Il s’agit donc d’une faiblesse principale et d’un risque important de l’approche « terre partagée » des biens communs. Elle offre néanmoins la possibilité de rouvrir la discussion le long des chaînes d’approvisionnement mondiales pour favoriser une approche de la gouvernance par les biens communs en leur sein. Nous vivons désormais dans une époque de remise en cause de la mondialisation, puisque l’autonomie et la sécurité stratégiques de l’approvisionnement deviennent un aspect primordial pour de nombreux acteurs puissants, sans oublier que de nombreux pays et régions cherchent à maintenir des secteurs clés qui soutiennent leur économie, tout en relocalisant des emplois. La relocalisation des emplois au sein de l’Union européenne ou en Asie, par exemple, constitue une menace pour le développement de l’industrialisation dans les pays africains. Mais cela ouvre aussi un espace de négociation politique sur les chaînes d’approvisionnement et l’établissement de contrats sociaux entre les différents acteurs d’une chaîne, afin d’assurer une plus grande coresponsabilité non seulement en ce qui concerne la rentabilité économique, mais aussi un impact social et environnemental positif. Cela offre aussi aux pays d’Afrique subsaharienne des possibilités de renforcer leurs marchés et leurs chaînes d’approvisionnement régionaux, en concentrant leurs efforts sur le développement durable au sein de systèmes de production et de chaînes d’approvisionnement davantage localisés sur le continent et parmi les pays et les marchés voisins. Une approche intégrée du développement et de la biodiversité à travers l’approche ascendante « terre partagée » et les chaînes d’approvisionnement mondiales pourrait devenir l’un des principaux modèles discutés lors de ces périodes de renégociation.
Conclusion
L’approche « terre partagée » semble donc ouvrir la voie à la formulation de nouvelles solutions à un problème d’action collective à différentes échelles, de l’échelle locale à internationale, en passant par les échelles régionale et nationale. Elle est néanmoins confrontée à un problème majeur : les institutions nécessaires au fonctionnement de cette approche à travers ses différentes échelles, d’une manière subsidiaire, ascendante et polycentrique, sont faibles et actuellement dominées par des chaînes d’approvisionnement et des relations de gouvernance descendantes.
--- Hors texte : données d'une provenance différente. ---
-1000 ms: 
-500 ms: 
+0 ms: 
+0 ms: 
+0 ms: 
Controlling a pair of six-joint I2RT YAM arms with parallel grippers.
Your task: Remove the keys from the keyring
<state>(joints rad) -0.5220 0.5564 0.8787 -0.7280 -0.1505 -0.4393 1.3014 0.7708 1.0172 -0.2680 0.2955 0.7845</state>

En fait, bien que cette situation soit extrêmement compliquée, elle fait aussi résolument ressortir le besoin de « biens communs imbriqués » : des biens communs locaux interconnectés et entremêlés de manière horizontale à des biens communs régionaux, construits par la mise en réseau et la connectivité des biens communs locaux ; ainsi que des biens communs imbriqués de manière verticale, par imbrication des biens communs de gestion des ressources naturelles dans des chaînes verticales. Cela converge avec la notion de polycentrisme développée par Ostrom. D’après Elinor Ostrom, l’un des principes du développement durable des biens communs est fondé sur l’idée selon laquelle l’efficacité et le développement des biens communs doivent faire partie d’un cadre institutionnel qui inclut à la fois l’État et le marché. Réussir à faire fonctionner ce « polycentrisme politique » est extrêmement ardu, mais serait au cœur d’une approche « terre partagée » capable de mieux préserver la biodiversité tout en assurant la transformation de l’économie des pays africains vers la prospérité et le développement durable.